◆ **TASK REQUIREMENTS**
Copy the data below exactly. Any pictures in it should be omitted.

◆ **TASK DATA**
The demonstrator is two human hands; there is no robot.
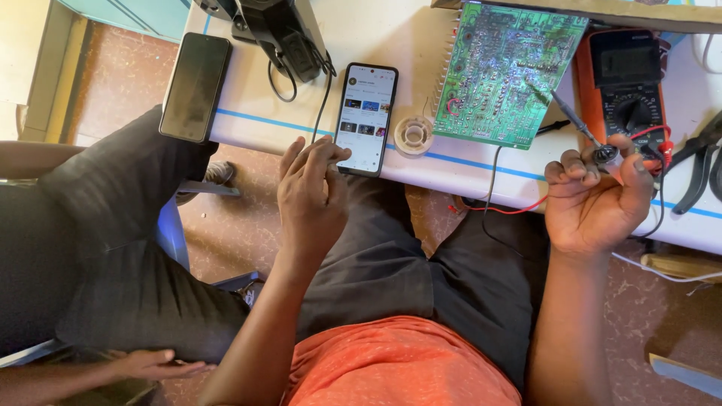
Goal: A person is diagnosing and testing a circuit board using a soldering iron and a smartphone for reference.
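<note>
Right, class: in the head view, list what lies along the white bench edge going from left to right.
Dark phone → lit phone under the left hand → solder spool → green circuit board → soldering iron in the right hand → orange multimeter → pliers.

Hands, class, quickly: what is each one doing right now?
Left hand: open, fingertips touching the lit phone.
Right hand: closed around a soldering iron.
</note>
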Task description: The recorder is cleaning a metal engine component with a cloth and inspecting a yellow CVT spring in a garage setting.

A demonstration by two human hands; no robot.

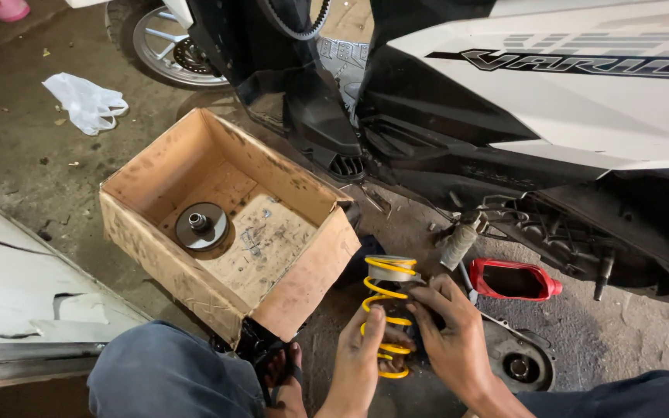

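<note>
Cardboard made the handiest landmark: an open cardboard box [226,224] sat on the stained floor beside the white scooter [582,85], and in its left half lay a dark round pulley part [201,226] with a metal boss at its centre. Well to the upper left of the box lay a crumpled white plastic bag [85,101].

Just right of the box's near corner, the person held a yellow coil spring [387,313] upright. The left hand [361,352] cupped the lower coils from the near side, fingers wrapped against them. The right hand [447,340] gripped the spring's right flank, fingers closed over a dark part behind the coils that I couldn't make out.

Doing it well, I judged, meant keeping the spring square to its seat, pressing evenly with both palms, and keeping fingertips out from between the coils.

Farther right of the box lay a red plastic funnel-like piece [514,280], and below it a round metal housing [522,364].
</note>
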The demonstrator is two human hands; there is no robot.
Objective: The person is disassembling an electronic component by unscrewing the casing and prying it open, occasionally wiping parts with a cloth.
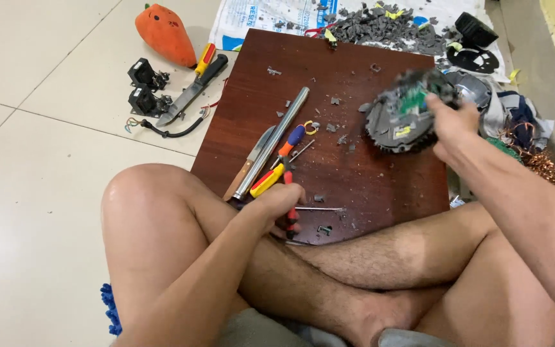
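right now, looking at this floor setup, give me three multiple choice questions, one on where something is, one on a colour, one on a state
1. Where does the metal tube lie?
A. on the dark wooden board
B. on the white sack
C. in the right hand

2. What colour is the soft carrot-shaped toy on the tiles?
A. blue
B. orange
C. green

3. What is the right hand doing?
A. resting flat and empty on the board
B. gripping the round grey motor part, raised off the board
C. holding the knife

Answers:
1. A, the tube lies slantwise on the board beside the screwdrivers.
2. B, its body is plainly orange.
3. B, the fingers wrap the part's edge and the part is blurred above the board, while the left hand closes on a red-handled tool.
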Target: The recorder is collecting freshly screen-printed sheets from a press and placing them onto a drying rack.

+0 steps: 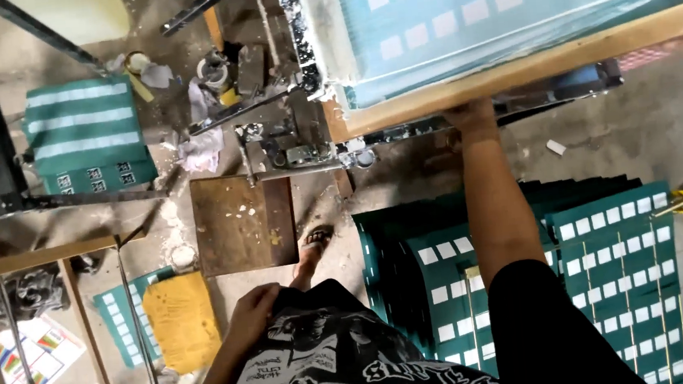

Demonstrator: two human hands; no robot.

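The right hand (471, 115) is gripping the wooden screen frame (528, 64), fingers curled under its edge; the left hand (251, 311) is resting half-closed on the black shirt (332, 366), holding nothing.

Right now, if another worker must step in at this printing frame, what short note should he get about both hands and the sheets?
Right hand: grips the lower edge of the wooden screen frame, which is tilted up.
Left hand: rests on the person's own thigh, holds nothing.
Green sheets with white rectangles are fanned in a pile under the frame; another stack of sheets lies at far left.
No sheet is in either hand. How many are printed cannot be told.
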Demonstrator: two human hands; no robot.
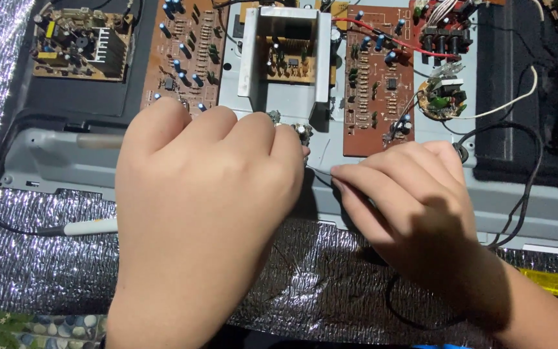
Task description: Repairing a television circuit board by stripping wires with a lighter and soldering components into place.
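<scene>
Hands over an opened electronics chassis (550, 213), grey metal, lying on crinkled silver foil sheet (330, 271).

Left hand (201, 194) is curled into a closed fist, knuckles up, at about 8 o'clock from the white metal bracket (285, 58). What it grips is hidden under the fingers — cannot tell. At its 9 o'clock a pale cylindrical handle (101, 141) sticks out from behind the fist, and lower down a white pen-like tool (92, 226) with a black cord lies on the foil.

Right hand (414, 200) is at 3 o'clock of the left, fingers pinched narrow on a thin wire (321, 173) that runs toward 10 o'clock, to the small components (301, 132) at the left fist's fingertips. Hands near each other, not touching.

Boards at 12 o'clock: brown circuit board (182, 58) left of the bracket, a second brown board (376, 84) right of it, a small round board (444, 97) further toward 2 o'clock with a white wire (518, 103) leaving it. Separate board with a heatsink (85, 45) sits at 10 o'clock on a black panel.

Red wire (382, 35) crosses the top of the right board. Black cable (531, 174) loops along the chassis at 3 o'clock — then passes under the right wrist. Yellow translucent plastic piece (547, 281) lies on the foil at 4 o'clock.
</scene>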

◆ **COMPLETED EXERCISE**
The demonstrator is two human hands; there is no robot.
Goal: A person is diagnosing and testing a circuit board using a soldering iron and a smartphone for reference.
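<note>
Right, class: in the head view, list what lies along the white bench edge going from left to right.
Dark phone → lit phone under the left hand → solder spool → green circuit board → soldering iron in the right hand → orange multimeter → pliers.

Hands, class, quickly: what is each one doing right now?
Left hand: open, fingertips touching the lit phone.
Right hand: closed around a soldering iron.
</note>
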Task description: The recorder is cleaning a metal engine component with a cloth and inspecting a yellow CVT spring in a garage setting.

A demonstration by two human hands; no robot.


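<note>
Cardboard made the handiest landmark: an open cardboard box [226,224] sat on the stained floor beside the white scooter [582,85], and in its left half lay a dark round pulley part [201,226] with a metal boss at its centre. Well to the upper left of the box lay a crumpled white plastic bag [85,101].

Just right of the box's near corner, the person held a yellow coil spring [387,313] upright. The left hand [361,352] cupped the lower coils from the near side, fingers wrapped against them. The right hand [447,340] gripped the spring's right flank, fingers closed over a dark part behind the coils that I couldn't make out.

Doing it well, I judged, meant keeping the spring square to its seat, pressing evenly with both palms, and keeping fingertips out from between the coils.

Farther right of the box lay a red plastic funnel-like piece [514,280], and below it a round metal housing [522,364].
</note>
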The demonstrator is two human hands; there is no robot.
Objective: The person is disassembling an electronic component by unscrewing the casing and prying it open, occasionally wiping parts with a cloth.
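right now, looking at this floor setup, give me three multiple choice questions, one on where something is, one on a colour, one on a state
1. Where does the metal tube lie?
A. on the dark wooden board
B. on the white sack
C. in the right hand

2. What colour is the soft carrot-shaped toy on the tiles?
A. blue
B. orange
C. green

3. What is the right hand doing?
A. resting flat and empty on the board
B. gripping the round grey motor part, raised off the board
C. holding the knife

Answers:
1. A, the tube lies slantwise on the board beside the screwdrivers.
2. B, its body is plainly orange.
3. B, the fingers wrap the part's edge and the part is blurred above the board, while the left hand closes on a red-handled tool.
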Target: The recorder is collecting freshly screen-printed sheets from a press and placing them onto a drying rack.

+0 steps: 

Demonstrator: two human hands; no robot.

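The right hand (471, 115) is gripping the wooden screen frame (528, 64), fingers curled under its edge; the left hand (251, 311) is resting half-closed on the black shirt (332, 366), holding nothing.

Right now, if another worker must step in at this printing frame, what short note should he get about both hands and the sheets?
Right hand: grips the lower edge of the wooden screen frame, which is tilted up.
Left hand: rests on the person's own thigh, holds nothing.
Green sheets with white rectangles are fanned in a pile under the frame; another stack of sheets lies at far left.
No sheet is in either hand. How many are printed cannot be told.
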Demonstrator: two human hands; no robot.
Task description: Repairing a television circuit board by stripping wires with a lighter and soldering components into place.
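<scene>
Hands over an opened electronics chassis (550, 213), grey metal, lying on crinkled silver foil sheet (330, 271).

Left hand (201, 194) is curled into a closed fist, knuckles up, at about 8 o'clock from the white metal bracket (285, 58). What it grips is hidden under the fingers — cannot tell. At its 9 o'clock a pale cylindrical handle (101, 141) sticks out from behind the fist, and lower down a white pen-like tool (92, 226) with a black cord lies on the foil.

Right hand (414, 200) is at 3 o'clock of the left, fingers pinched narrow on a thin wire (321, 173) that runs toward 10 o'clock, to the small components (301, 132) at the left fist's fingertips. Hands near each other, not touching.

Boards at 12 o'clock: brown circuit board (182, 58) left of the bracket, a second brown board (376, 84) right of it, a small round board (444, 97) further toward 2 o'clock with a white wire (518, 103) leaving it. Separate board with a heatsink (85, 45) sits at 10 o'clock on a black panel.

Red wire (382, 35) crosses the top of the right board. Black cable (531, 174) loops along the chassis at 3 o'clock — then passes under the right wrist. Yellow translucent plastic piece (547, 281) lies on the foil at 4 o'clock.
</scene>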

Nothing further is required of the output.